Sparkfun is really reliable company and have made great contribution to hobby electroincs community. Kudos to them!
They have good documentation for troubleshooting.
https://learn.sparkfun.com/tutorials/pro-micro--fio-v3-hookup-guide/all#troubleshooting-and-faq
You can support by getting Pro Micro from them, instead of clone manufacturers.
https://www.sparkfun.com/products/12640
I'm never willing to recommend you to use Pro Micro unless you are already familiar to it and have skill to solve problems yourself.
You will have various troubles on power line, reset to bootloader and flashing when you are careless or sloppy.
That being said, I know that people go with cheaper one and dare to walk into trouble. Go on!
You can support TMK keyboard firmware project with getting prebuilt converter from here.
https://geekhack.org/index.php?topic=72052.0
This makes your life a lot easier than getting Pro Miro.
https://www.pjrc.com/store/teensy.html
If you have a plan to play with any Arduino project this is a better choice. Pro Micro is generally compatible with this genuine Arduino board.
https://www.arduino.cc/en/Main/Arduino_BoardLeonardo
Get Pro Micro 5V(16MHz)
There is no reason for you to select 3.3V one in most cases, for keyboard converter in particular.
Note that 5V Pro Micro has 5V-regulator and 16MHz-cyrstal while 3.3V Pro Mircor has 3.3V-regulator and 8MHz-crystal.
It should be bridged for 5V Pro Micro for keyboard converter using USB bus power.
Without the solder bridge cheap Pro Micro spit out around 4.6V at both VCC and RAW pin. This is due to forward voltage drop of protection diode D2 in schematic below. The low voltage may cause something wrong with old power hog keyboard.
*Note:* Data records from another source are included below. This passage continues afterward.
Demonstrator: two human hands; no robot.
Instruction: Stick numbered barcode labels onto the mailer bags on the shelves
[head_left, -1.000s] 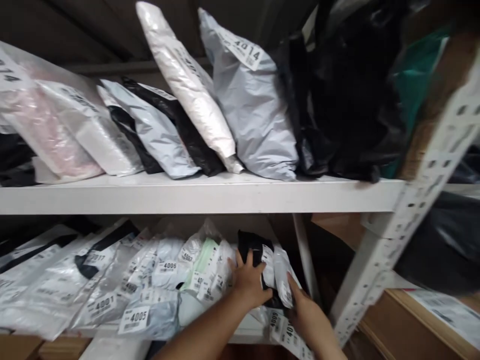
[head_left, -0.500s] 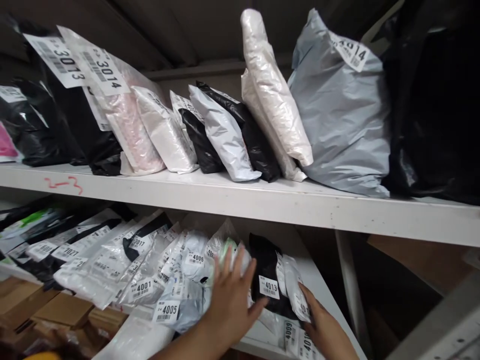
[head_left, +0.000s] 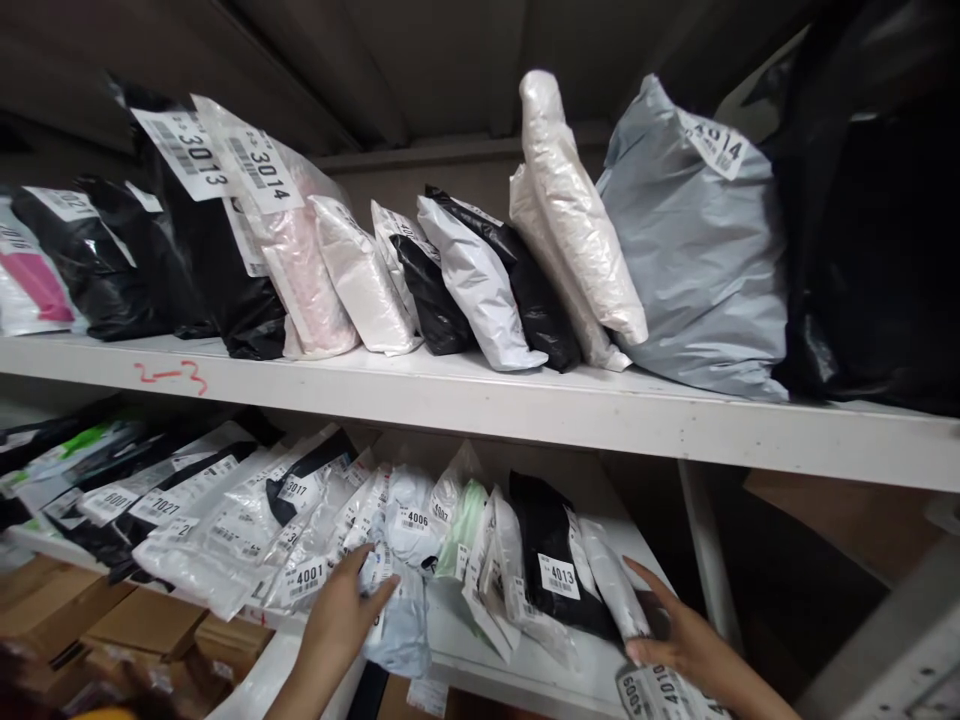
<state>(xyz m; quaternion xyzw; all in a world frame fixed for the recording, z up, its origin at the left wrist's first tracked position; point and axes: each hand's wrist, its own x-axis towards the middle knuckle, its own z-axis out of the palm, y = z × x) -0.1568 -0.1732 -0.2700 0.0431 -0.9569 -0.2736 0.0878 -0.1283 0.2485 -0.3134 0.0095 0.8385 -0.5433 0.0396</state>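
So my left hand [head_left: 341, 610] has thumb and forefinger spread against the light blue package [head_left: 409, 620], no pinch that I can make out, and my right hand [head_left: 679, 630] is at the outer side of the slim white package [head_left: 611, 575], thumb and fingers apart (can't tell if they're pinching any plastic, sorry). Progress-wise I'd call it partway: between my hands the green package [head_left: 459, 530] and the black package [head_left: 544, 530] lean in a loose row on the lower shelf [head_left: 454, 635], and the black one's 4013 label is easy to read, so that stretch looks more or less sorted. What's left, I reckon, is at the two ends. The light blue package droops over the shelf edge beside my left thumb, and just below my right hand the 4010 label [head_left: 664, 688] and 4009 label [head_left: 637, 692] sit tilted. Above both hands, the upper shelf [head_left: 450, 400] carries its own row of packages, and I'm touching none of those.
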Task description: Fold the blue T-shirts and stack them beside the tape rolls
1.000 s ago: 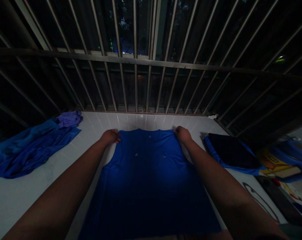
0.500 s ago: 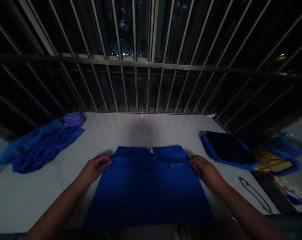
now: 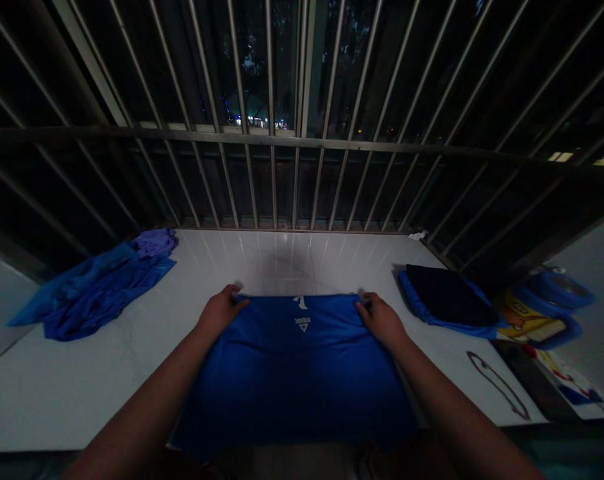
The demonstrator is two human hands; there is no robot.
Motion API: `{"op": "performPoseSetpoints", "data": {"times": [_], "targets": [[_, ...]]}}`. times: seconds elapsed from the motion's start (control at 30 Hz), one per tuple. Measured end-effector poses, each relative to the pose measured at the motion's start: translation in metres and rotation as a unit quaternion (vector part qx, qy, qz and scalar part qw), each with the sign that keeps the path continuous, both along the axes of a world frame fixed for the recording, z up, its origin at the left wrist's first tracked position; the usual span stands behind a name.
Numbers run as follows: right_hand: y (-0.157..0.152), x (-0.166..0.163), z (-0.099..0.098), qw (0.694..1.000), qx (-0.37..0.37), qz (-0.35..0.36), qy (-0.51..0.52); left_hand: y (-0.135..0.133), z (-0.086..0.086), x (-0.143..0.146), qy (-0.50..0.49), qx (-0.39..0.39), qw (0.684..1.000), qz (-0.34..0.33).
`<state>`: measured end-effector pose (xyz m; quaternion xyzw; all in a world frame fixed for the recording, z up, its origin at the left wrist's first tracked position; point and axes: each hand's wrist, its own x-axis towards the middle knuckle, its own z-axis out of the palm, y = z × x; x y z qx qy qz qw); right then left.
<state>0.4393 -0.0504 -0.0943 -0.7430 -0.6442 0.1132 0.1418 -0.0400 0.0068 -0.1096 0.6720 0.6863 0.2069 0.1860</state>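
Observation:
A bright blue shirt [image 3: 295, 373] lies folded on the white tiled ledge [image 3: 282, 260] in front of me, a small white logo showing near its far edge. My left hand [image 3: 221, 311] grips the far left corner of the fold with fingers closed. At the far right corner, my right hand [image 3: 381, 320] pinches the cloth the same way. Both forearms reach in from the bottom of the view.
A heap of blue and purple clothes [image 3: 97, 287] lies at the left. A folded dark garment on blue cloth [image 3: 447, 303] sits at the right. Beyond it are blue round items [image 3: 557, 300] and a thin cord [image 3: 497, 383]. Metal window bars [image 3: 292, 140] close off the back.
Both hands drew the shirt's far edge toward me, then moved forward again over the fold. The shirt is shorter now and its white logo shows on top.

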Motion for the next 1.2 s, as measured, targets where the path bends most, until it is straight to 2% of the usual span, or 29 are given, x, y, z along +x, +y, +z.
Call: {"op": "performPoseSetpoints", "data": {"times": [0.13, 0.3, 0.4, 0.47, 0.53, 0.7, 0.8, 0.9, 1.0, 1.07, 1.13, 1.2], "targets": [[0.024, -0.009, -0.004, 1.000, -0.008, 0.026, -0.006, 0.026, -0.003, -0.002, 0.002, 0.017, 0.999, -0.029], [0.031, 0.004, -0.009, 0.998, -0.010, 0.064, -0.023, 0.035, -0.007, -0.018, 0.005, 0.033, 0.998, -0.059], [0.035, 0.011, -0.006, 0.993, -0.007, 0.113, -0.030, 0.043, -0.006, -0.026, 0.013, 0.052, 0.988, -0.144], [0.042, 0.014, -0.003, 0.987, -0.018, 0.159, -0.026, 0.053, -0.003, -0.029, 0.030, 0.021, 0.975, -0.217], [0.050, 0.014, 0.001, 0.979, -0.038, 0.197, -0.022, 0.066, 0.001, -0.029, 0.049, -0.025, 0.965, -0.256], [0.076, 0.009, 0.015, 0.974, -0.057, 0.213, -0.045, 0.099, 0.014, -0.015, 0.069, -0.048, 0.962, -0.259], [0.091, 0.005, 0.029, 0.982, -0.020, 0.174, -0.065, 0.114, 0.027, -0.006, 0.073, -0.015, 0.970, -0.232], [0.096, 0.003, 0.048, 0.988, 0.036, 0.129, -0.072, 0.121, 0.048, -0.003, 0.075, 0.043, 0.978, -0.191], [0.082, 0.004, 0.063, 0.988, 0.099, 0.105, -0.063, 0.113, 0.070, -0.007, 0.071, 0.101, 0.980, -0.157], [0.060, 0.007, 0.064, 0.979, 0.160, 0.121, -0.035, 0.094, 0.079, -0.013, 0.056, 0.159, 0.975, -0.143], [0.028, 0.010, 0.054, 0.966, 0.211, 0.150, -0.002, 0.062, 0.078, -0.021, 0.033, 0.216, 0.966, -0.142], [-0.010, 0.013, 0.034, 0.960, 0.219, 0.174, 0.015, 0.020, 0.065, -0.029, 0.014, 0.240, 0.958, -0.157]]}}
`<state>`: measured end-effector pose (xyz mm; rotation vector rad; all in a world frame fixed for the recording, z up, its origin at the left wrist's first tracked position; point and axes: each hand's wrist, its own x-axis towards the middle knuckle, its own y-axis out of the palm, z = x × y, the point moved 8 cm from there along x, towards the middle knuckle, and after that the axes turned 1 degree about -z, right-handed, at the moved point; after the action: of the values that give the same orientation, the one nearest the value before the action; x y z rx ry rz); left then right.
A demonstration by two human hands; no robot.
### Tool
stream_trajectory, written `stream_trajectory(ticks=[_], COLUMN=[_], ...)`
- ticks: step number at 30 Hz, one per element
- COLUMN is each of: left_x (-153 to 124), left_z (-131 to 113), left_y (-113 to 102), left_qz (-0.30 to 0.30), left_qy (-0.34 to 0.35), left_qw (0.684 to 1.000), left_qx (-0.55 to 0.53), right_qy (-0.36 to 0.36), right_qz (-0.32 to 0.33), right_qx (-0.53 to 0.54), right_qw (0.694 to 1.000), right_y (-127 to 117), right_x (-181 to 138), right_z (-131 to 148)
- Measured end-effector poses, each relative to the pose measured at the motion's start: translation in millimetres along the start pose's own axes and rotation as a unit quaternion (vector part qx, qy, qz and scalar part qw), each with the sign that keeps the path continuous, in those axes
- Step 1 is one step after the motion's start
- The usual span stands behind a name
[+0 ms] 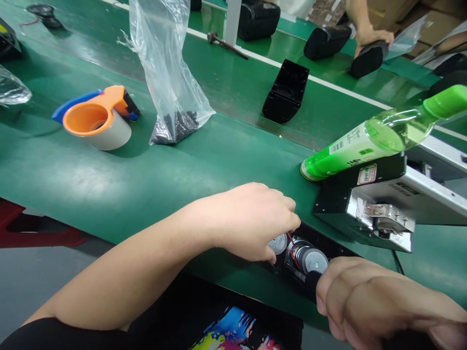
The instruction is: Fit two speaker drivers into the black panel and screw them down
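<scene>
Head view. Left hand (255, 221) palm down, forearm reaching in from lower left across the belt edge, wrist slightly bent; fingers curled together, tips pinching at or beside the red wire (292, 245) over the black speaker housing (323, 248); exact pinch hidden under the knuckles. Right hand (368, 301) at bottom right, fisted, back of hand up, fingers wrapped tight around a black tool handle (312, 282), its tip just beside the round silver speaker magnet (315, 261). Second smaller magnet (278, 243) touching the left fingertips. Housing directly under both hands, at the near edge of the green belt (146, 170).

Beyond the fingers: grey machine (386, 204) just right, green bottle (375, 138) lying on it. Far left of the fingers, orange tape dispenser (98, 119) and clear plastic bag (168, 73) of black parts. Empty black housing (286, 90) further up. Another person's hand (372, 36) on a black part, top right.
</scene>
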<state>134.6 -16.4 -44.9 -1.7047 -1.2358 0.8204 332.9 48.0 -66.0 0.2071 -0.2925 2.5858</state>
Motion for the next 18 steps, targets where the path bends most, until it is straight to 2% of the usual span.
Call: stream_trajectory(ticks=[7,9,11,15,18], left_x=[-8.1,-9.2,-9.3,-7.7,-6.6], left_z=[0.2,-0.4,-1.1,-0.3,3.9], left_y=[-3.9,-4.7,-4.9,-3.2,-0.3], left_qz=[-0.004,-0.006,-0.006,-0.01,-0.018], left_qy=[0.009,0.007,0.002,-0.006,-0.015], left_qw=[1.0,1.0,0.999,0.999,0.999], left_qx=[0.016,0.024,0.034,0.041,0.033], right_qy=[0.013,0.004,-0.007,-0.05,-0.071], right_qz=[0.106,0.117,0.097,-0.012,-0.07], right_qx=[0.016,0.028,0.032,0.051,0.074], right_qw=[0.994,0.993,0.995,0.997,0.992], right_y=[17.9,23.7,29.8,41.0,40.8], right_x=[19.0,27.5,37.7,54.9,51.4], right_z=[12.7,19.6,29.9,55.5,57.7])
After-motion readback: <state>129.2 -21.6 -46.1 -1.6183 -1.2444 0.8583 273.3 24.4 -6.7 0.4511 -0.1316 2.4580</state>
Cheap Pro Micro clones come without the bridge unfortunately, I believe it is just laziness or ignorance of its manufacturers or vendors. Make solder bridge on J1 immediately without asking questions if you don't want to check schematics or voltage with mulitimeter yourself.
Use VCC pin to power 5V onto keyboard. Do not use RAW pin, which is not good for power source.
Legitimate SparkFun Pro Micro doesn't have this problem. This is good and SparkFun is reliable but PJRC Teensy 2.0 is still preferable and easy to program for beginners.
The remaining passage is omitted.